Foliar application of liquid seaweed works great.

I also use worm tea with molasses, worm castings and some lavameal or rock phosphate. Let the worm tea foam as much as possible, and apply it to underside and top of the foliage with a watering can. The biofilm that collects on the leaves really protects against mildew, spider mites, and other biting insects.

Those two have completely avoided mildew for me.

And lastly, water plants in the morning, not at night, so the moisture has time to evaporate.
 

TanzanianMagic

Well-known member
Veteran
Foliar application of liquid seaweed works great.

I also use worm tea with molasses, worm castings and some lavameal or rock phosphate. Let the worm tea foam as much as possible, and apply it to underside and top of the foliage with a watering can. The biofilm that collects on the leaves really protects against mildew, spider mites, and other biting insects.
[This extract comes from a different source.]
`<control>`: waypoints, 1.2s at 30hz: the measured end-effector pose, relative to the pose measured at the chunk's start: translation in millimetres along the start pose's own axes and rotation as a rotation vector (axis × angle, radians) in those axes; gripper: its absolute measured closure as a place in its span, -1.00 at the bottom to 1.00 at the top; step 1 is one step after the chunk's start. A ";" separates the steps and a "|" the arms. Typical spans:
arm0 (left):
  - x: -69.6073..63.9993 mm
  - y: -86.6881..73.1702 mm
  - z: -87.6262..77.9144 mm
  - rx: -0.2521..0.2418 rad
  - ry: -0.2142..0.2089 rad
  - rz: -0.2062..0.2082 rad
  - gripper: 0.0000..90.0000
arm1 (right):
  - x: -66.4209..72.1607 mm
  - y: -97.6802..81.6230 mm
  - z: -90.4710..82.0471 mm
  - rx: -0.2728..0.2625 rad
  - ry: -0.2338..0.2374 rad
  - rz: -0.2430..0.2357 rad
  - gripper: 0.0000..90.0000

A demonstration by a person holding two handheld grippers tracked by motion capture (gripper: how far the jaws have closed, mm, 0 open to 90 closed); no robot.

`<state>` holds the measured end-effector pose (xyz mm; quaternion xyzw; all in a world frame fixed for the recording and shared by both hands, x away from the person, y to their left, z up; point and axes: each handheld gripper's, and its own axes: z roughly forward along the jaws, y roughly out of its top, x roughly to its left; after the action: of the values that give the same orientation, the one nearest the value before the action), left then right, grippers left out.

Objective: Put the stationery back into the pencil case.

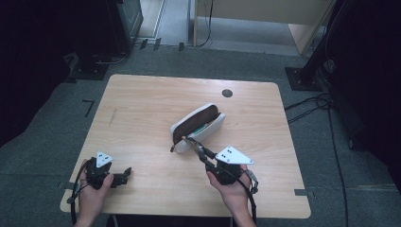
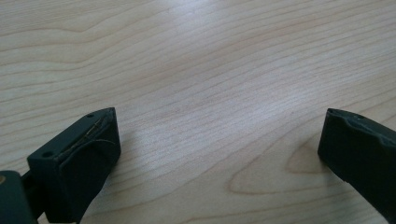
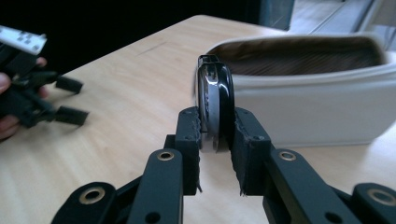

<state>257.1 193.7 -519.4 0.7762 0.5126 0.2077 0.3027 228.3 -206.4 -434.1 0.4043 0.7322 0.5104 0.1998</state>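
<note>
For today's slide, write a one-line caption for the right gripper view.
Right gripper clamps a black-and-silver object beside the open white pouch.

Lay near the middle of the table [image 1: 142, 99]: an open pouch [image 1: 208, 126], set slantwise. Sat just before its near end: the right gripper [image 1: 193, 144], clamped on a small slim object [image 3: 214, 105]. Rested well apart at the near left corner: the left gripper [image 1: 124, 175], jaws spread

**A lab recording bay**

You worked in what looked like a lab or studio: a lone wooden table [image 1: 142, 99] stood on grey carpet [image 1: 52, 113], ringed by black stands [image 1: 302, 75], trailing cables [image 1: 307, 106] and tape marks [image 1: 88, 107].
</note>
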 end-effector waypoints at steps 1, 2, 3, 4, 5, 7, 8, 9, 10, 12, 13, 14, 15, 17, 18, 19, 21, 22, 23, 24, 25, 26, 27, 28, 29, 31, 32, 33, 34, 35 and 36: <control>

Those two have completely avoided mildew for me.

And lastly, water plants in the morning, not at night, so the moisture has time to evaporate.

Just a correction/addition. I had also added Canna Rhizotonic to the seaweed. This is also seaweed based, but it has the added characteristic that it is extremely alkaline. I used a weak citric acid (Bionova Citric Acid) to lower the pH of the foliar spray, but hit is likely that this would have worked off after a while.

It may have been the high pH that got the powdery mildew under control so quickly.

So I would most definitely recommend a combination of liquid seaweed and Rhizotonic.